Bulletin of the American Physical Society
APS March Meeting 2020
Volume 65, Number 1
Monday–Friday, March 2–6, 2020; Denver, Colorado
Session J63: Optical Probes and Imaging of Defects
2:30 PM–5:18 PM,
Tuesday, March 3, 2020
Room: Mile High Ballroom 4D
Sponsoring
Units:
DMP DCMP FIAP
Chair: Leora Dresselhaus-Cooper, Lawrence Livermore Natl Lab
Abstract: J63.00007 : Charge sensing in CMOS devices using reflectometry
Presenter:
Joffrey Rivard
(Institut quantique, Universite de Sherbrooke, Canada)
Authors:
Joffrey Rivard
(Institut quantique, Universite de Sherbrooke, Canada)
Clément Godfrin
(Institut quantique, Universite de Sherbrooke, Canada)
Alexei Orlov
(Departement of Electrical Engineering, University of Notre-Dame, USA)
Eva Dupont-Ferrier
(Institut quantique, Universite de Sherbrooke, Canada)

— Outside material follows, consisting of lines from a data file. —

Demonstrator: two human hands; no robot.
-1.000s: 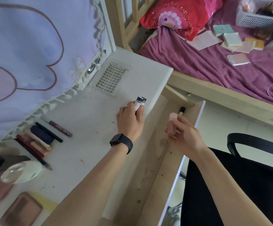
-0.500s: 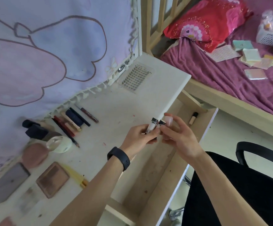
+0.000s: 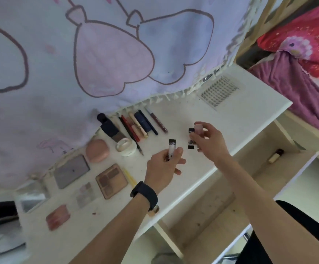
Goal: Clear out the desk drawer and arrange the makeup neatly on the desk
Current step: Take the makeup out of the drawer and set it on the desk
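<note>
My left hand [image 3: 163, 166] grips a small white tube with a black band [image 3: 172, 147], held upright above the white desk [image 3: 240, 119]. My right hand [image 3: 209, 141] holds a second black-and-white tube [image 3: 191, 137] together with a small pink bottle [image 3: 199, 129], just right of the left hand. Pencils and lip sticks [image 3: 141, 125] lie in a row by the curtain's hem. Left of them sit a dark bottle [image 3: 110, 128], a round white compact [image 3: 126, 147], a pink case [image 3: 97, 150] and several palettes [image 3: 111, 180]. The wooden drawer [image 3: 253, 172] stands open with a small dark-capped tube [image 3: 275, 155] inside.
A lilac curtain [image 3: 97, 54] hangs along the desk's back. A vent grille [image 3: 218, 91] is set in the desk's far right corner. A bed with a purple sheet [image 3: 297, 88] and red pillow [image 3: 303, 37] lies beyond. A black chair [image 3: 288, 235] stands at the lower right.
Both hands moved from the drawer's edge to above the desk and drew apart. The right hand now holds one of the tubes with the pink bottle. The view swung left.
</note>
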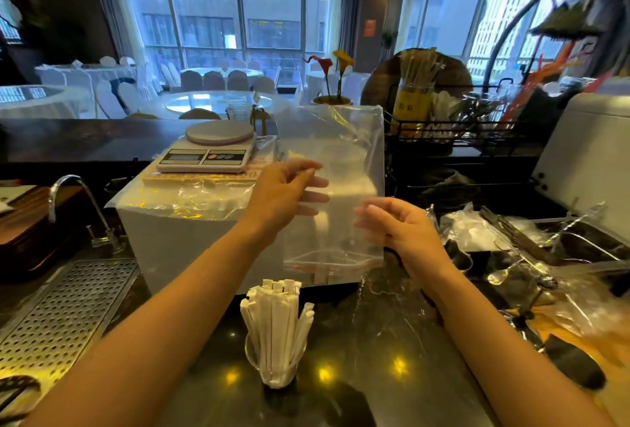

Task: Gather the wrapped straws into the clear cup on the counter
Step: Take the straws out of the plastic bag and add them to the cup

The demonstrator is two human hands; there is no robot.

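Observation:
A bundle of white paper-wrapped straws [276,317] stands upright in the clear cup [272,363] on the dark counter, near me between my forearms. Above it both hands hold up a clear zip bag [341,167], its red zip strip hanging at the bottom and nothing visible inside. My left hand [286,193] pinches the bag's left side. My right hand [400,227] grips its lower right edge.
A white box [191,235] draped in plastic carries a kitchen scale [213,147] behind the cup. A tap [73,201] and perforated drain tray [64,310] lie left. A black rack [453,133] of wrapped straws and cutlery stands right; spoons and plastic bags [511,242] clutter the right counter.

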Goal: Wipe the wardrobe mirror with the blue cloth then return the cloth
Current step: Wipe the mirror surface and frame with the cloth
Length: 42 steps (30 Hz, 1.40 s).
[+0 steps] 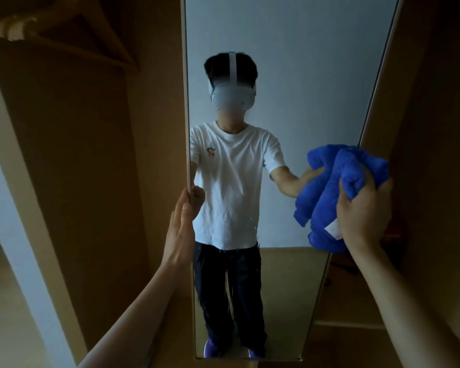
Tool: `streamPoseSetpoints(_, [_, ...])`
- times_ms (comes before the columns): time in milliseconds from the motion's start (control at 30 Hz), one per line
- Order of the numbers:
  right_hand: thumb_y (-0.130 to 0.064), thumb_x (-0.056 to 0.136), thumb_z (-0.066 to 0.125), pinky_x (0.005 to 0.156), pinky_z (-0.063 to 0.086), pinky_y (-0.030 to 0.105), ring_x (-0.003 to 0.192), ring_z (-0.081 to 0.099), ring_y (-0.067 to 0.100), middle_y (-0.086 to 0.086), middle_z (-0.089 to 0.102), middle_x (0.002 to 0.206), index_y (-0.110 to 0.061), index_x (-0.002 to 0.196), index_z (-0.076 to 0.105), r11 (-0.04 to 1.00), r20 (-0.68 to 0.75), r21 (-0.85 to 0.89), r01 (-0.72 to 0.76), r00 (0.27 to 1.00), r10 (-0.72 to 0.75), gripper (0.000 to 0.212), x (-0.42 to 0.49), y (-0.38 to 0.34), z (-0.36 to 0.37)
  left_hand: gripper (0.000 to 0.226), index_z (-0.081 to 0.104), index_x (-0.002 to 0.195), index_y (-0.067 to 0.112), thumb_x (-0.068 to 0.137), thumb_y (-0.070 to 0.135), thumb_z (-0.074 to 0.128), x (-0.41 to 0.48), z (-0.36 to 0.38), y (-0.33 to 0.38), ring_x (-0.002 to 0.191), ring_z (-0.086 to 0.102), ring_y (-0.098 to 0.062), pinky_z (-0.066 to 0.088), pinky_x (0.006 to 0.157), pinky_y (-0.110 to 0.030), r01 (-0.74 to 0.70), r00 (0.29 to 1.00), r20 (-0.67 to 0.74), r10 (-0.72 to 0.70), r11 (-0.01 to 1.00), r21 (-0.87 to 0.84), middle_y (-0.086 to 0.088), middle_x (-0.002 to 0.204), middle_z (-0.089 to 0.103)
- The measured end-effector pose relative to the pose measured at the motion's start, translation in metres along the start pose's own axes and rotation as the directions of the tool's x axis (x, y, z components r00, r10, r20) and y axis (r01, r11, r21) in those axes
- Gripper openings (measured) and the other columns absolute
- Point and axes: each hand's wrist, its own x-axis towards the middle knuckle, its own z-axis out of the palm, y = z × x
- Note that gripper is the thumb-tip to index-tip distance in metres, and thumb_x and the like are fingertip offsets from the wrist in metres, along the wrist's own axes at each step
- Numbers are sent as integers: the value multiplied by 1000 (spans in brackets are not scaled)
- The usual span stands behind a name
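So the open wardrobe (91, 181) bay left of the mirror (290, 75) has just a wooden hanger (37, 25) in it, way up top, blurry and partly cut off by the frame. The bay to the right of the mirror is really dark. There's some stuff low down in there, but I can't make out what it is.

The blue cloth (327, 197) is all bunched up against the mirror's right edge, about halfway up, with a little white tag (334, 230) poking out at the bottom. The right hand (364, 211) has it clenched tight, fingers dug into the folds.

The left hand (179, 227) is on the mirror's left edge, fingers stretched upward along it, not curled around anything as far as I can see. The thumb side is hidden behind the edge.

The cloth's own reflection doubles it up, so it's hard to see where the fabric ends.
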Motion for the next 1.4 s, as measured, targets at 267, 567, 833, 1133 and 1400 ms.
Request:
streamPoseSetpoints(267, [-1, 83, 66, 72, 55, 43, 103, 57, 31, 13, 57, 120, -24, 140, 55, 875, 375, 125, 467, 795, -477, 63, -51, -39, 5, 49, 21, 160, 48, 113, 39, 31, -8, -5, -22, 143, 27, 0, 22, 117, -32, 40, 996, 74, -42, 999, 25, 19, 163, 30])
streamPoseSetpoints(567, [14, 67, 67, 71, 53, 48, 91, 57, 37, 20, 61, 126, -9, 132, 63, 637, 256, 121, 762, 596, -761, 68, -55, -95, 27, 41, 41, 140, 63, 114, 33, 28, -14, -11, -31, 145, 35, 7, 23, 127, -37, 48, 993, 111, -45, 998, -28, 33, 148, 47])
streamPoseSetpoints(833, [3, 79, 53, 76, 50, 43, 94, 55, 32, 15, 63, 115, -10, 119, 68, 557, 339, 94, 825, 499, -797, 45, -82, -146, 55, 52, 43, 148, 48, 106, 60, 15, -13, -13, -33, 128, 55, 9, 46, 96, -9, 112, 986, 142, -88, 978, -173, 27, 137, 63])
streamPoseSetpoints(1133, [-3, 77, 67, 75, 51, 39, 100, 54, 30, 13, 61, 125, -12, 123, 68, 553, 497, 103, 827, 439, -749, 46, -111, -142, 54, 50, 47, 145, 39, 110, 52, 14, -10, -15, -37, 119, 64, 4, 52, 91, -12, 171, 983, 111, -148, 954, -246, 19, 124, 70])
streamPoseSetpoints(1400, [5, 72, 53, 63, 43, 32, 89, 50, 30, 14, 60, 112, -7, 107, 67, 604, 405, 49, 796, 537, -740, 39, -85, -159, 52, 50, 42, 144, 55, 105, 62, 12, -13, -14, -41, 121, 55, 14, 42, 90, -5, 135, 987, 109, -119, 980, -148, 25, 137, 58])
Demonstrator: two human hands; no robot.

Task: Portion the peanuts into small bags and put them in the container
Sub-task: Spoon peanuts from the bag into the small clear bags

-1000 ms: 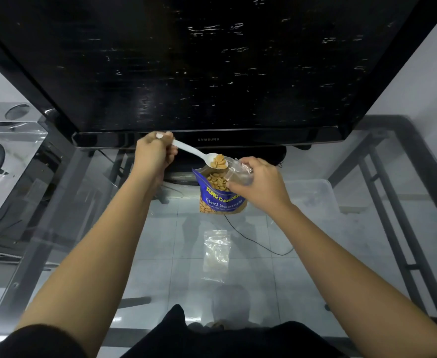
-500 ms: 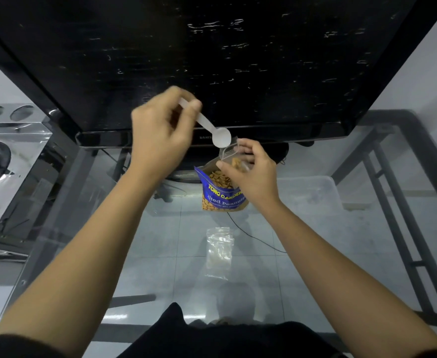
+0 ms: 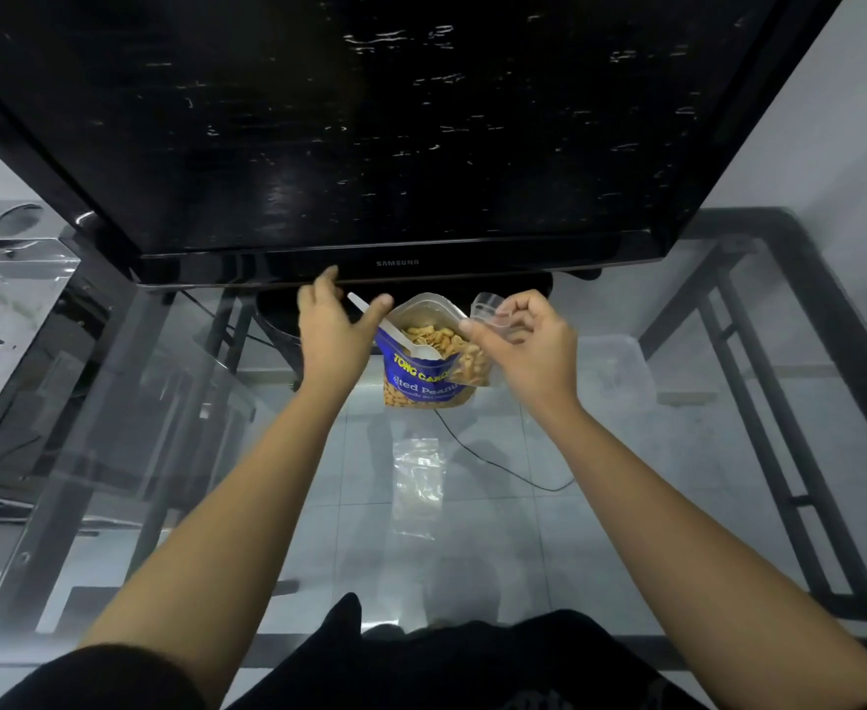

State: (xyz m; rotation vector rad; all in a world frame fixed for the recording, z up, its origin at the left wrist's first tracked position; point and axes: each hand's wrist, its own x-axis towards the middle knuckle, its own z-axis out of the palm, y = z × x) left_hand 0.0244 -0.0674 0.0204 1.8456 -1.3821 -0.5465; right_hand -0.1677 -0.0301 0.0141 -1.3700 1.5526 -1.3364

Spin qubits in silicon are great candidates for scalable quantum information processors due to their long coherence time and compatibility with industrial CMOS fabrication lines.[1] Usual spin-readout techniques imply spin-to-charge conversion and charge readout by transport measurement. This requires multiple leads and limits the scalability of the system. A solution is to do charge sensing using RF-reflectometry measurement[2] for which only one lead is necessary to control and read the qubit.[3] The critical part is to obtain an impedance matching, at low temperature, between the resonant circuit and the RF-line. Finding this matching condition can be challenging considering the temperature dependence of each of the tank circuit component and the sample-to-sample capacitance variability. A solution is to use a varactor[4] to adjust in situ the circuit impedance. In this talk, we report on optimization of reflectometry setups at low temperature and discuss the use of tunable capacitors for in situ tuning targeting high sensitivity RF-measurement for spin qubit readout.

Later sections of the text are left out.